Hyalospectra grisea

Scientific classification
- Domain: Eukaryota
- Kingdom: Animalia
- Phylum: Arthropoda
- Class: Insecta
- Order: Lepidoptera
- Family: Drepanidae
- Genus: Hyalospectra
- Species: H. grisea
- Binomial name: Hyalospectra grisea Warren, 1906

= Hyalospectra grisea =

- Authority: Warren, 1906

Species of hook-tip moth

Hyalospectra grisea is a moth in the family Drepanidae. It was described by William Warren in 1906. It is found in New Guinea.

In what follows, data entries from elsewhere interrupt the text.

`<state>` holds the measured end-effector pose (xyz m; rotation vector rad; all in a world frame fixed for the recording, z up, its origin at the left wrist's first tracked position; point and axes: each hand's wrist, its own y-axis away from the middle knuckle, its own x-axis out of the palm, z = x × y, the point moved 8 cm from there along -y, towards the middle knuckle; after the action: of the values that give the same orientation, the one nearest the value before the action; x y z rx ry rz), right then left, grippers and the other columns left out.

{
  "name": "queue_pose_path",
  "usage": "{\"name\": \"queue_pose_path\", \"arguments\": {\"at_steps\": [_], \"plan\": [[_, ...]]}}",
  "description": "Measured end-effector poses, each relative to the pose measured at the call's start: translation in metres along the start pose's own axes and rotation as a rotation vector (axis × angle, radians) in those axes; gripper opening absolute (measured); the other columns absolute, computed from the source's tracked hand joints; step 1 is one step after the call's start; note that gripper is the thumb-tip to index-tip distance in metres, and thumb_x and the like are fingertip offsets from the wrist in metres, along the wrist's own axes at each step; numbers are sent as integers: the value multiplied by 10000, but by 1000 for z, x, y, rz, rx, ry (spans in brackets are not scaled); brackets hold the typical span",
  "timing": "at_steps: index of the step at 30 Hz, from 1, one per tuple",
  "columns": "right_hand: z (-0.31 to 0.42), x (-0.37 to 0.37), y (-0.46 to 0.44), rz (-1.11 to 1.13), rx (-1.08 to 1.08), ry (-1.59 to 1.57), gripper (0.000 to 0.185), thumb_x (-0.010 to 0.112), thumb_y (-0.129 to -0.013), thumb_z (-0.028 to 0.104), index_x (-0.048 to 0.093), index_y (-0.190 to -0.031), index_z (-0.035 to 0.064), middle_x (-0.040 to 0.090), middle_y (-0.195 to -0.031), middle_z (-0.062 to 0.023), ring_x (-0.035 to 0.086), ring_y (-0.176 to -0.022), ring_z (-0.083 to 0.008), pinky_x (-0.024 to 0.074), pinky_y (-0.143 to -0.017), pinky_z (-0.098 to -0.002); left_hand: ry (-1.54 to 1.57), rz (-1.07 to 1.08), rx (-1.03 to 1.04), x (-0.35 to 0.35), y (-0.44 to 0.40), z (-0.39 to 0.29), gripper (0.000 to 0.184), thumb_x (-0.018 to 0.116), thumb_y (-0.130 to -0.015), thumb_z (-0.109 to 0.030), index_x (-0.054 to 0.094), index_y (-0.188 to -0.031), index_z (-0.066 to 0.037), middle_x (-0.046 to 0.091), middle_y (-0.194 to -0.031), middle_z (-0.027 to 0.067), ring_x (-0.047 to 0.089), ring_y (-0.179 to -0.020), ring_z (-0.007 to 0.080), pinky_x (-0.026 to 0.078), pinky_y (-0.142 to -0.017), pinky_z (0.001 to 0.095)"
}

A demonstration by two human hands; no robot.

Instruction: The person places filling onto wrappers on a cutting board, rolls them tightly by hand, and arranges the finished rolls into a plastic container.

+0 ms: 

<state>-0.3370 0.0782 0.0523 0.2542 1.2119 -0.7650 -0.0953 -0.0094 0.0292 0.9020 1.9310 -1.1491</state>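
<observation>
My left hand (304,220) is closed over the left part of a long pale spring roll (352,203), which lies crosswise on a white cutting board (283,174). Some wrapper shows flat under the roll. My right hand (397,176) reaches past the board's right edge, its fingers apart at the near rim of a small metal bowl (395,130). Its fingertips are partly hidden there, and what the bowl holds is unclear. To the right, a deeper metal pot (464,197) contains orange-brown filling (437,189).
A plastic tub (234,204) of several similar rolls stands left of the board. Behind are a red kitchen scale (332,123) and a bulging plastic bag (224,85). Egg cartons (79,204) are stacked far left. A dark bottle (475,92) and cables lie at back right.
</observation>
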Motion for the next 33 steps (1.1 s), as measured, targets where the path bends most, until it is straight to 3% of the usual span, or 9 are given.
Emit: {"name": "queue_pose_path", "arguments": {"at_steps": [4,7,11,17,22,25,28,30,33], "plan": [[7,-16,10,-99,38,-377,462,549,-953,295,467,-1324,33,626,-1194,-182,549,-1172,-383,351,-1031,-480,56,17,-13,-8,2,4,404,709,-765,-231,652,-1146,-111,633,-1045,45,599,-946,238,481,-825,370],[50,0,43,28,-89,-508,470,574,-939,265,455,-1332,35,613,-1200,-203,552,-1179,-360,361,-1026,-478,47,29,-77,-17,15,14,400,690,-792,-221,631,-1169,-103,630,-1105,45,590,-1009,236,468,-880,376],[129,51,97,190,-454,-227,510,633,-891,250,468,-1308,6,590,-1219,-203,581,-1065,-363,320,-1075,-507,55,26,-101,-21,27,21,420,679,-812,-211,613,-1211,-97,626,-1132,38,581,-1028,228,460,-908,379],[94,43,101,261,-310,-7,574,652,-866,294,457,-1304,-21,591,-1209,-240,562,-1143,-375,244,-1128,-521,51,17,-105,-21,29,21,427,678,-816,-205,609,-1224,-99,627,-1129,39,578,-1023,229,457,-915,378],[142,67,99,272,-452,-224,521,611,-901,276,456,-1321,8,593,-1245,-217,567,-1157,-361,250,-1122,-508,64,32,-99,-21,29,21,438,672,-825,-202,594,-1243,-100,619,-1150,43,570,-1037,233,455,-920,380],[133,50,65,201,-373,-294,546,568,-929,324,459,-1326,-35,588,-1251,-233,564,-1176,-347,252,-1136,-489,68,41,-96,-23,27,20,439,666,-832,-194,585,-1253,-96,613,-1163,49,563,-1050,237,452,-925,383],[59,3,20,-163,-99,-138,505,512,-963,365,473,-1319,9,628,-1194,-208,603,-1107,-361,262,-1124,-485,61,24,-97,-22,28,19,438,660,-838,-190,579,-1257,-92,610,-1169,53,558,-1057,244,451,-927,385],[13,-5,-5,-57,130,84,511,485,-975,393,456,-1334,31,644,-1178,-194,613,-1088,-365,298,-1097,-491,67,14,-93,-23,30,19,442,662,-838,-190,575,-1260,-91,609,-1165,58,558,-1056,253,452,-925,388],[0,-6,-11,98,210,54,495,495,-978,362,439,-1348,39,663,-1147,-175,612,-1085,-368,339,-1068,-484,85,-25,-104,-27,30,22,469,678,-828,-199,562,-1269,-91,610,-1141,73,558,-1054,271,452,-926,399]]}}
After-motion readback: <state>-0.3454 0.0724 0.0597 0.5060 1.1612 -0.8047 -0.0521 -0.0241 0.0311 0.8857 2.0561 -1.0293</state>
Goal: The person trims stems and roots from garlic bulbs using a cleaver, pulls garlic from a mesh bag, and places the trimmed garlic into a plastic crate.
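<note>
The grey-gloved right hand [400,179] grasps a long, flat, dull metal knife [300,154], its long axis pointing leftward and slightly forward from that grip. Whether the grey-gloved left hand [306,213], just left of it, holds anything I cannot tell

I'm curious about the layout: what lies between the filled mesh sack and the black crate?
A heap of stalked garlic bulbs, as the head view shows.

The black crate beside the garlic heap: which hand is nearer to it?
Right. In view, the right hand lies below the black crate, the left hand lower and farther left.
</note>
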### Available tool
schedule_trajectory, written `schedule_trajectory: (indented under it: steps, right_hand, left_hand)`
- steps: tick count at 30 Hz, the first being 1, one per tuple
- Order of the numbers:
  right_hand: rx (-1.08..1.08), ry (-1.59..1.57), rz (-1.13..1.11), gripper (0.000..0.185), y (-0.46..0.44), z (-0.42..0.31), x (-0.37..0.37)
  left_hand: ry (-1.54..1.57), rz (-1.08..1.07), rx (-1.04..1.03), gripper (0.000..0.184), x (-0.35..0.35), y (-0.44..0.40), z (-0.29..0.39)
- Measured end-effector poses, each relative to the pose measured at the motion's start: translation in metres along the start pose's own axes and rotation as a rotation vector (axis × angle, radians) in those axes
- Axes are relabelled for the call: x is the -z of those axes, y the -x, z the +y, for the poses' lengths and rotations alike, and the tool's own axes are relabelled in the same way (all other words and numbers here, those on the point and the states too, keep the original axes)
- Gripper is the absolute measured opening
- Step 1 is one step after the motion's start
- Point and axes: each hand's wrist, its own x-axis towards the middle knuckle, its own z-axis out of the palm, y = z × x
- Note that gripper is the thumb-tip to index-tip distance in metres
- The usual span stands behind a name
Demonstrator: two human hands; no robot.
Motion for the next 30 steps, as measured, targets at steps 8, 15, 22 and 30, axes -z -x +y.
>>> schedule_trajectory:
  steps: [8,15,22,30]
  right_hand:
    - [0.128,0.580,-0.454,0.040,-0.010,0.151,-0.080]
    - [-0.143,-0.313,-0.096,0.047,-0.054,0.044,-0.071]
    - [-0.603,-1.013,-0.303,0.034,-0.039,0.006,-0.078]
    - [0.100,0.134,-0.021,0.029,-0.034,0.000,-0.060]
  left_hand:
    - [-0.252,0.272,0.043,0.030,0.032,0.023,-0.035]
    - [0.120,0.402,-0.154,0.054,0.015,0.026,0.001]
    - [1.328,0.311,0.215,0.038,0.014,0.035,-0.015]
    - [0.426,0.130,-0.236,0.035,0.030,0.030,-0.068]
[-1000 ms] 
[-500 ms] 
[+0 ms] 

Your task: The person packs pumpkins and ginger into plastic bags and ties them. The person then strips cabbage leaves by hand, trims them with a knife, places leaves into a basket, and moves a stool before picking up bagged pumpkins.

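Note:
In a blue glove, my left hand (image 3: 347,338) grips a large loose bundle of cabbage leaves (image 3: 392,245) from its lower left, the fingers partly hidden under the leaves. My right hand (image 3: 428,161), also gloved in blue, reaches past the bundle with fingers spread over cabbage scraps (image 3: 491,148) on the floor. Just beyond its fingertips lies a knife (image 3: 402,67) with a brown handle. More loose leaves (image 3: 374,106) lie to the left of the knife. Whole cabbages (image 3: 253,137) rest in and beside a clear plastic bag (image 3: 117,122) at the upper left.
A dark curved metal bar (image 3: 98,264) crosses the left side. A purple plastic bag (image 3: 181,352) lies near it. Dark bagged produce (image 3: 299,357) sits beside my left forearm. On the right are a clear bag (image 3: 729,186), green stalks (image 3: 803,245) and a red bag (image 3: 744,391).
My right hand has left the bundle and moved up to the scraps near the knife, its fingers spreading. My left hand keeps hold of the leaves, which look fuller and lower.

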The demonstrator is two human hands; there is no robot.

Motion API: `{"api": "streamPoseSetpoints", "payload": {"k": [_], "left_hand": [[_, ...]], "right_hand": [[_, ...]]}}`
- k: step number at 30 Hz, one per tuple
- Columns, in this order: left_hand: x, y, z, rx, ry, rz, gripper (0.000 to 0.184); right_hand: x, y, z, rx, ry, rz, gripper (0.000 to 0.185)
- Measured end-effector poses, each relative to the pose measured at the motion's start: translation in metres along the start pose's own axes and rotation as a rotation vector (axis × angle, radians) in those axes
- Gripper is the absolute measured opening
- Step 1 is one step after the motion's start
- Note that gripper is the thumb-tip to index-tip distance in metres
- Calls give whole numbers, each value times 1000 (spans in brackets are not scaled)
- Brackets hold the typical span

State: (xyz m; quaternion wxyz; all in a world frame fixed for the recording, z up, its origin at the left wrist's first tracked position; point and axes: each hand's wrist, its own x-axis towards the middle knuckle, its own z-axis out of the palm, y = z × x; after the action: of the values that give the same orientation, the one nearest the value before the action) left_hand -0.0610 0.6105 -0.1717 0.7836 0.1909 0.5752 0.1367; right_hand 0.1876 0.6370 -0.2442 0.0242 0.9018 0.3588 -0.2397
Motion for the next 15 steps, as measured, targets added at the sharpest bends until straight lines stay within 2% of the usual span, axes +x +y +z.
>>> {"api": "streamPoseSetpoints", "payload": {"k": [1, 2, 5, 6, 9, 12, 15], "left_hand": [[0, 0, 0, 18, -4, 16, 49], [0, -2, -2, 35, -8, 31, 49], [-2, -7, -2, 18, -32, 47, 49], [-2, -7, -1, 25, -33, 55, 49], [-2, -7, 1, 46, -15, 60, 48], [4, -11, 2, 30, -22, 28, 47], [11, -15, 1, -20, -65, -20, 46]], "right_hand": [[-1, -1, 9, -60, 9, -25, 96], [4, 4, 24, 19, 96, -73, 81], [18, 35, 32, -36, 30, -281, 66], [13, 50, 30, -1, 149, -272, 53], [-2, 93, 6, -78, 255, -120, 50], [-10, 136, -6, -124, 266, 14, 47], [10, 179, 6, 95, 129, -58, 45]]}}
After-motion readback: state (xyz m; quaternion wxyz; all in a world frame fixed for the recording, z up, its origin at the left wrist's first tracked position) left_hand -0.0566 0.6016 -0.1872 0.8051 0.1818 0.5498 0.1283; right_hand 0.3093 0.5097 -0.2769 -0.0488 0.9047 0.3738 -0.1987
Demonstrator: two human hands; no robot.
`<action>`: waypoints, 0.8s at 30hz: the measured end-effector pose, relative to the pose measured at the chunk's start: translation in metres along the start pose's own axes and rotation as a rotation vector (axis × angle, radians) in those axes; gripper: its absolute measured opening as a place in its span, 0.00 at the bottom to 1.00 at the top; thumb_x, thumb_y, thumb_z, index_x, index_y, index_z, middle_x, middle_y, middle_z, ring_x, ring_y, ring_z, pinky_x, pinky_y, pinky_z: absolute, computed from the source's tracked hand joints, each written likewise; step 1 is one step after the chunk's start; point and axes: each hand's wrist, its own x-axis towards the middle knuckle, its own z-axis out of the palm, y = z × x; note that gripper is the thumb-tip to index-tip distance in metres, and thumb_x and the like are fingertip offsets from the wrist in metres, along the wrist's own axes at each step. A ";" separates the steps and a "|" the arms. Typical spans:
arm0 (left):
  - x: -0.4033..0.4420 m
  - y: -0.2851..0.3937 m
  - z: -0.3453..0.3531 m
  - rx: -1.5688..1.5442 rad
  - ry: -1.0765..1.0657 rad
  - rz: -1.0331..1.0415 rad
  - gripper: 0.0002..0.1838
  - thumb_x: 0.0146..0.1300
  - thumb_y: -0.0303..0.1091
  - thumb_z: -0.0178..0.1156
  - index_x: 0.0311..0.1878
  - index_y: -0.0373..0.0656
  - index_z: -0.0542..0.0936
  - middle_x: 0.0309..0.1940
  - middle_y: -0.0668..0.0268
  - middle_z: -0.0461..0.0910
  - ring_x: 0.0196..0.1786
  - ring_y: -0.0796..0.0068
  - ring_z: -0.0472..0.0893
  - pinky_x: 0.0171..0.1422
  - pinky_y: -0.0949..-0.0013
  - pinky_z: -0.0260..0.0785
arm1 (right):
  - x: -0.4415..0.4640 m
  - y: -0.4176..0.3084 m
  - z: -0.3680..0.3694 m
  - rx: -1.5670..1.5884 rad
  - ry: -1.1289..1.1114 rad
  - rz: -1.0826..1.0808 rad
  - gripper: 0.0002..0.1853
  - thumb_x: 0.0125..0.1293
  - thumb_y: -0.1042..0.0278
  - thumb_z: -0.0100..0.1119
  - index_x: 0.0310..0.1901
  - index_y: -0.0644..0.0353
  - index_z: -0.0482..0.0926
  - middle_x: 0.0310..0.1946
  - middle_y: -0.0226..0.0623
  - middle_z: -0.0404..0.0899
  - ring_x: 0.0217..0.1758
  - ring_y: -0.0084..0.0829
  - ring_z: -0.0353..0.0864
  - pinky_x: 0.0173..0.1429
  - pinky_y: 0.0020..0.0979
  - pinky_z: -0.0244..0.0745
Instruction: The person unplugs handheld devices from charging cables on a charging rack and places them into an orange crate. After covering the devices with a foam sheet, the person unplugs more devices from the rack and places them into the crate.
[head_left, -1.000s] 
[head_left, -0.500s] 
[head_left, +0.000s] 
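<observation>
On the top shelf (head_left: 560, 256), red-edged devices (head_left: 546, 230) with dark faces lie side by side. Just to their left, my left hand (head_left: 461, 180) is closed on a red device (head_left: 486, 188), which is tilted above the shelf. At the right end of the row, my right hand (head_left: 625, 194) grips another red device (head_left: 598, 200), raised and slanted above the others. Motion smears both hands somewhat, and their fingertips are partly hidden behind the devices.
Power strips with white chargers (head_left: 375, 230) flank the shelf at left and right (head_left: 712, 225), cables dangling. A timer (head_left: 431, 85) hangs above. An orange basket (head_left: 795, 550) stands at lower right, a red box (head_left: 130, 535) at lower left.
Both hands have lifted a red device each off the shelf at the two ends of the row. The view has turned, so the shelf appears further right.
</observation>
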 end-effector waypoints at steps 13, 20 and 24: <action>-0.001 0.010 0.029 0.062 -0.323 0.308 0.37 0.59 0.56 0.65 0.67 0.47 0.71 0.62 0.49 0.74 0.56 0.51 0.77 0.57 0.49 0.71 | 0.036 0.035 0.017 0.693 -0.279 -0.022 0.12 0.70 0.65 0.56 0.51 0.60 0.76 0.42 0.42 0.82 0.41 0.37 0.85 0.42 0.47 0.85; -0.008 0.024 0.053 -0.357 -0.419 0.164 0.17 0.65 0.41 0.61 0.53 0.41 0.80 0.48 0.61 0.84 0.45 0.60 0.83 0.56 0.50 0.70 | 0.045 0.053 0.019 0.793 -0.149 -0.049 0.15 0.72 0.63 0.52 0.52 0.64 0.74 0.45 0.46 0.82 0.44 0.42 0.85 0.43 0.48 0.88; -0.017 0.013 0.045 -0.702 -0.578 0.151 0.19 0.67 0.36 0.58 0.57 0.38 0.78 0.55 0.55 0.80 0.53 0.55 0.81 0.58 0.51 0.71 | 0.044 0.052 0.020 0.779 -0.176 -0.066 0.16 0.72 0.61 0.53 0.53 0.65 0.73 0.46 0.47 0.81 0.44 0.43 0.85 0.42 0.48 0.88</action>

The wingspan is about 30 mm. The forewings are hyaline (glass like), the basal area, the costal area above the subcostal vein and the hindmarginal border clothed with sparse grey scales. At about one-third from the base is a dark paler-edged lunulate-dentate line, toothed outwards on the veins. There is a lunulate-dentate dark line in the grey marginal area, running out from the costa at three-fourths and below the middle forming the limit of the hyaline space. This space is roughly four lobed, comprising the outer half of the cell and the inner half of all the intervals between veins 2 and 8. There is a round hyaline marginal spot between veins 3 and 4, and the marginal area below the apex is semihyaline. There is a dark grey marginal line, spotted on the veins. The hindwings are grey, with the base, an angled band beyond the middle, and the marginal spot between veins 3 and 4 hyaline.